Kelly, who was not only starting in the film but choreographing and co-directing it as well, felt so overwhelmed by the task that he was short-tempered with O’Connor. He apologized one day when they were out drinking and explained. “Donald, I’m terribly sorry. I’m having a lot of trouble with Debbie. She’s not getting these things fast enough. I couldn’t yell at her because I was afraid that I would lose her for the rest of the picture, and so I yelled at you.”
But the two dancers complemented each other. Whereas Gene Kelly had the roguish, swaggering quality of Irish literary culture, O’Connor was an endearing altar boy who created his niche through self-effacement, charm, resilience and adaptability. While shooting the film, Kelly required O’Connor. who at 5’8″ was slightly taller than Kelly, to move with him simultaneously because they played vaudevilleans who were once in an act together. However, as O’Connor recalls, “I turned to the left and ninety-nine percent of dancers turn to the right. I fretted about that all night and the next day I went in to see Gene and he said, `Which way do you turn?’
When I said, `To the left,’ he said, `Thank God, so do I.’ That’s why we look so well together because our strong side is going toward the left. He [Kelly] couldn’t understand why dancers always turn to the right because when you throw a football, baseball, or anything, if you’re right-handed, your momentum is taking you to the left.”
Throughout the evenings at Lincoln Center, O’Connor deflected any praise or credit from the audience, many of whom were dancers themselves. He lists his influences as: “Every dancer I ever saw. Each one had something that was wonderful.” Fred Astaire was a major influence because of his happy-go-lucky style and also the Nicholas Brothers. “Harold and Fayard are the greatest dancers.” O’Connor paid tribute to all dancers: “We used to steal from each other” he modestly claimed, indicating that he regards his place in dance as part of an extended family.

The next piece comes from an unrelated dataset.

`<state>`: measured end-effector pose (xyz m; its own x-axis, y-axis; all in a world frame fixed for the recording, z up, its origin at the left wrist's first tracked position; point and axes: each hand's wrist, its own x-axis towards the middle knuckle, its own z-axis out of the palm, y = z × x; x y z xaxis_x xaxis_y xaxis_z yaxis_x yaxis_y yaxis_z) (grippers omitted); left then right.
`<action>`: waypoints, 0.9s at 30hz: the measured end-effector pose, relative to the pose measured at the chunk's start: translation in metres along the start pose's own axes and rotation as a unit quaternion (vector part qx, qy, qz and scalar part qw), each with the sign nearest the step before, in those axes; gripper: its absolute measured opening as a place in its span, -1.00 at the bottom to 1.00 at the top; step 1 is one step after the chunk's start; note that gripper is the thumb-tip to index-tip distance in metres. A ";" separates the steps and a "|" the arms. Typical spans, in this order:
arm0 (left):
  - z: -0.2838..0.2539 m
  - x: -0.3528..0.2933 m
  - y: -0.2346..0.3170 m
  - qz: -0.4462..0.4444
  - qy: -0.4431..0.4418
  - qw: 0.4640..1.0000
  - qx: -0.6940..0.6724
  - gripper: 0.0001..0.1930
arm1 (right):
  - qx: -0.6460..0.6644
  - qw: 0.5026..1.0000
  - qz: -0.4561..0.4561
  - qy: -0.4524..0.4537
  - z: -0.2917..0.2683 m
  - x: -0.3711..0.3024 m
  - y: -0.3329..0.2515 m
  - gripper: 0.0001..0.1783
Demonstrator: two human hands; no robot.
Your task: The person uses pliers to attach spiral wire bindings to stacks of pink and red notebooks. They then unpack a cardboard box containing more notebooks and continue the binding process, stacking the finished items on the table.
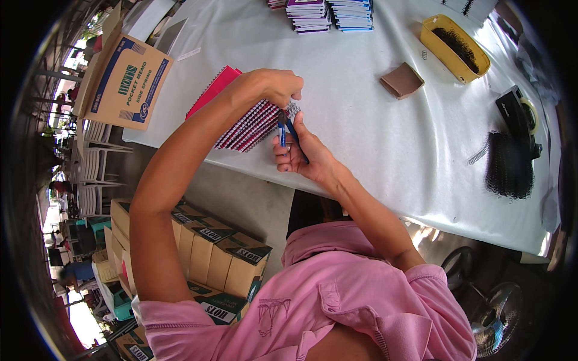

Amazingly for someone who threw himself through walls, danced on stairs in roller skates, and made acrobatics an art, he never sustained injuries. “Once you’re rehearsed and warmed up, you rarely ever get hurt,” he says. In 1957 O’Connor portrayed acrobat Buster Keaton, whom he had admired, in The Buster Keaton Story. “Buster did the same kind of act in vaudeville as I did. They threw me all over the stage.”
Is an autobiography in the future? “Not yet. I’ve been writing it over the years, and I have to wait for a few more people to die,” O’Connor says, his eyes glinting humorously.